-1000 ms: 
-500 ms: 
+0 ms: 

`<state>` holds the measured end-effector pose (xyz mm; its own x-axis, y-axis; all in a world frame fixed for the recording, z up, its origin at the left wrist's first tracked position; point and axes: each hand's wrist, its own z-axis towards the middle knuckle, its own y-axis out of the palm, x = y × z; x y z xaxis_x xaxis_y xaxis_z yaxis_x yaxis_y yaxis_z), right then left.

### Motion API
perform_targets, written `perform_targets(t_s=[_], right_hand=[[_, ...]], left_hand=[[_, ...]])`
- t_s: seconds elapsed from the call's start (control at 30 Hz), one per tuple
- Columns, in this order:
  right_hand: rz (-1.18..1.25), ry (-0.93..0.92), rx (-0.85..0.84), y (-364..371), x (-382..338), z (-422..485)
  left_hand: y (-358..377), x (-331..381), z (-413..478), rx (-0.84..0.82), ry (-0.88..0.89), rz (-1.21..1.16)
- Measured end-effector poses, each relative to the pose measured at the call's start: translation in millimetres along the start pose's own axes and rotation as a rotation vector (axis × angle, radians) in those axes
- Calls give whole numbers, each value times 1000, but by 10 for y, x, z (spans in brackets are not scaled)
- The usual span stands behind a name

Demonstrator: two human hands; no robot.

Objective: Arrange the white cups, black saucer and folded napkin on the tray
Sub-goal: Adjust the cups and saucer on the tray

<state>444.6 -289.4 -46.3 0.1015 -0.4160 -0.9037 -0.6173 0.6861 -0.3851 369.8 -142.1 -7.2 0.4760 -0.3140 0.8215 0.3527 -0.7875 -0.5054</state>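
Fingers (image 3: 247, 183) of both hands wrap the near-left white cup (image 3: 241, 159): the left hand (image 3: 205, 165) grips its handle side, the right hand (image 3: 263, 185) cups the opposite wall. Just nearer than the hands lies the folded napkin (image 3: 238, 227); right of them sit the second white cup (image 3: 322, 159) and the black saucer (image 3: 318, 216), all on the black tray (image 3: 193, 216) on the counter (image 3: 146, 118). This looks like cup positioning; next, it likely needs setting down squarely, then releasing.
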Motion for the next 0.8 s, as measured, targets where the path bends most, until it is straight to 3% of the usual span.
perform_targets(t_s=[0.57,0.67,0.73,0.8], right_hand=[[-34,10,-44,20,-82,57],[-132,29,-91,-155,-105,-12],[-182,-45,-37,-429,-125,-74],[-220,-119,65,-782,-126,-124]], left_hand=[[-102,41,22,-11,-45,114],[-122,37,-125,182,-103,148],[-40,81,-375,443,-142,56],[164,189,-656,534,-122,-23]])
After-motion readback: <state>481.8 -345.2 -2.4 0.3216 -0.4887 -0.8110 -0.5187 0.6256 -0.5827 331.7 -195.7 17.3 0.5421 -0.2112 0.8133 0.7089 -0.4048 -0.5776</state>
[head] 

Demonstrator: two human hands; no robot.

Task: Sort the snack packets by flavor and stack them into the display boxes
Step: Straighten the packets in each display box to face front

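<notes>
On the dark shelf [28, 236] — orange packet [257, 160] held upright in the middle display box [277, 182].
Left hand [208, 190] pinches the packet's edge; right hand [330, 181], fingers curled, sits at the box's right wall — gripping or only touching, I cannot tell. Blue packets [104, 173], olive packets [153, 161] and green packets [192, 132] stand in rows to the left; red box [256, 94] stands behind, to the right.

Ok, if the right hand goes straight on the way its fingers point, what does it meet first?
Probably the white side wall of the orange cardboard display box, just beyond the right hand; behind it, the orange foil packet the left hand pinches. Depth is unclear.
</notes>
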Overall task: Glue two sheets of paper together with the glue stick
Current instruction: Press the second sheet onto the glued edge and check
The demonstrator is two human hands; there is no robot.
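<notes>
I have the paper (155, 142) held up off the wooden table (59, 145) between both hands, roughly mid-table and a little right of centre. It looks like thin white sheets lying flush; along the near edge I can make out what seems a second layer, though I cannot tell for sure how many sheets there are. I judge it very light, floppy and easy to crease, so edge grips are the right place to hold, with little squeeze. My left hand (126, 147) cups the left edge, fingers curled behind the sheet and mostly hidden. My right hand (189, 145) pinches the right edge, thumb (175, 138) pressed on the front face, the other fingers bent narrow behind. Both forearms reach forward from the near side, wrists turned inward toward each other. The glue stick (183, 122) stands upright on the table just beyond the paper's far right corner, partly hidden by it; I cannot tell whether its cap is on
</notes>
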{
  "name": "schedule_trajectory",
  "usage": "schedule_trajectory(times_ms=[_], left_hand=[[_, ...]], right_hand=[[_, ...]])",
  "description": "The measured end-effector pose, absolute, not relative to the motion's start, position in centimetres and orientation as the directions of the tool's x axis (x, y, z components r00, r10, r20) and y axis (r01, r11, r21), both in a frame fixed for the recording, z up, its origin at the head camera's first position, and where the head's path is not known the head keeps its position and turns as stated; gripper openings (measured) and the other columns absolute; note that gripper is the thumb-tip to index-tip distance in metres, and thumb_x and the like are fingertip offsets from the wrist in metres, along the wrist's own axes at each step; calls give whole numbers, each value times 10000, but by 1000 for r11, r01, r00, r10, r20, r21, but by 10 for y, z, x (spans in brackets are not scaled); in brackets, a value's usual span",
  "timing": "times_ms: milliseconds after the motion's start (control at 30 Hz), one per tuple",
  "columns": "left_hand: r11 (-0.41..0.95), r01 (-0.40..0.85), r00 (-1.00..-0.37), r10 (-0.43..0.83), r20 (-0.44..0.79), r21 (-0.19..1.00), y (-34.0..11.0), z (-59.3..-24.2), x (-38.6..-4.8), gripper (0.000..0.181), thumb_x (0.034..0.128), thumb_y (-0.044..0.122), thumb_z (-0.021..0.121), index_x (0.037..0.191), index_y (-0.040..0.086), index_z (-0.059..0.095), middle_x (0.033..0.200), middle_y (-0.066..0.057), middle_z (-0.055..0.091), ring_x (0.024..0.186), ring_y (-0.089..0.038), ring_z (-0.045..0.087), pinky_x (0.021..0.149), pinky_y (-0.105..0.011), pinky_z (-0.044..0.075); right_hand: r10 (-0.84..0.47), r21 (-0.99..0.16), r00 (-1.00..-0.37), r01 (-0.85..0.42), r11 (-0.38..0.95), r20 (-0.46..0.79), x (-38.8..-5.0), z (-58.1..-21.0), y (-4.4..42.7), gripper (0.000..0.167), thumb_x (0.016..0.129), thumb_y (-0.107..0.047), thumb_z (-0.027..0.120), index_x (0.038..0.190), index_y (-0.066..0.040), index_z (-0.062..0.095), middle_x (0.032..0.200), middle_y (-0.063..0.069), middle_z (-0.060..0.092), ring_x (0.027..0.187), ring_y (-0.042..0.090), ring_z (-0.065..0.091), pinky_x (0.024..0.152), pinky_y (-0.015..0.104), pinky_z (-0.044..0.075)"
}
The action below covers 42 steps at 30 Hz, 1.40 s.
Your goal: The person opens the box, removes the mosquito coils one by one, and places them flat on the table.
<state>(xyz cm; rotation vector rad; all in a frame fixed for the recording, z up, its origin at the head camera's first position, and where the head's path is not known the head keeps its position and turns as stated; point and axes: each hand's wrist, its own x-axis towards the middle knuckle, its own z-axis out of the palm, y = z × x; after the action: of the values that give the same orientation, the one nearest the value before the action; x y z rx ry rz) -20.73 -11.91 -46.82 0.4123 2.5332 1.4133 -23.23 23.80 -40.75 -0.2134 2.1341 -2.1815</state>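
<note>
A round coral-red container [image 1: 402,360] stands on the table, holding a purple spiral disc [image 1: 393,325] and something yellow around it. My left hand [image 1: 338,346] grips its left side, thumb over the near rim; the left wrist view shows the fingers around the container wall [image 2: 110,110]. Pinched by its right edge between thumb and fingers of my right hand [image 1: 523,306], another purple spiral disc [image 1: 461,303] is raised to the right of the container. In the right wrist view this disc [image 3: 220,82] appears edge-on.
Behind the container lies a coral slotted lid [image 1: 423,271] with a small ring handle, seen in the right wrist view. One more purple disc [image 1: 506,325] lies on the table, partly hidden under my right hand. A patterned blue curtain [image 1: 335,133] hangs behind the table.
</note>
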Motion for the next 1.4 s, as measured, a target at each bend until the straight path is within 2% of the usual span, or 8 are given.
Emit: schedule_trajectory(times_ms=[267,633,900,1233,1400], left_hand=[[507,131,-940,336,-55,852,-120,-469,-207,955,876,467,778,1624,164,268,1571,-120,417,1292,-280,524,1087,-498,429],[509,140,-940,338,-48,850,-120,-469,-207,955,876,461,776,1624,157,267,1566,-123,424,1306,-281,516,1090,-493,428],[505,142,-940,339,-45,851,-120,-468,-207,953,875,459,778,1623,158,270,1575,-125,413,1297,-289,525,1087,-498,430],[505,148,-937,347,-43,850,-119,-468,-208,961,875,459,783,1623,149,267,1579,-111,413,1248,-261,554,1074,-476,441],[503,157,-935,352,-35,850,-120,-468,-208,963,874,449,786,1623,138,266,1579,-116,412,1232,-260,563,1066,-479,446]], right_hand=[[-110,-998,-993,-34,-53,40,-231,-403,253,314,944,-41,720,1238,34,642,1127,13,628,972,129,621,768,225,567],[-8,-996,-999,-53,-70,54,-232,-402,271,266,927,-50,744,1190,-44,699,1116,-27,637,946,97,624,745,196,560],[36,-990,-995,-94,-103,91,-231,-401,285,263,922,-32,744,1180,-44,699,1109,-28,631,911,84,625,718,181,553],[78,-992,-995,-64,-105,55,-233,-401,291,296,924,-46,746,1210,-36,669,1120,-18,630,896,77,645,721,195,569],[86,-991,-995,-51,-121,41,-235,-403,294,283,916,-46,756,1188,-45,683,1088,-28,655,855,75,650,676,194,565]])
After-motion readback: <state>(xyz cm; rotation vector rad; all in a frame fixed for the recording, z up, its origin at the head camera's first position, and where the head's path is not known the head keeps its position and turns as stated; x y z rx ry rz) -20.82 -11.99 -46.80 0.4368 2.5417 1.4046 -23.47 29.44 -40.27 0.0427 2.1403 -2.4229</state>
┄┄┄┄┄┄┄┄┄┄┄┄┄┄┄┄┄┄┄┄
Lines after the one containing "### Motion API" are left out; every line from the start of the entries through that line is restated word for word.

[ANSWER SECTION]
-1000 ms: 
-500 ms: 
+0 ms: 

`<state>` holds the measured end-effector pose (xyz mm; its own x-axis, y-axis; all in a world frame fixed for the recording, z up, its origin at the left wrist's first tracked position; point and axes: each hand's wrist, its own z-axis towards the middle knuckle, its own y-axis out of the palm, x = y × z; x y z xaxis_x xaxis_y xaxis_z yaxis_x yaxis_y yaxis_z), right then left.

### Motion API

No further output remains for this exercise.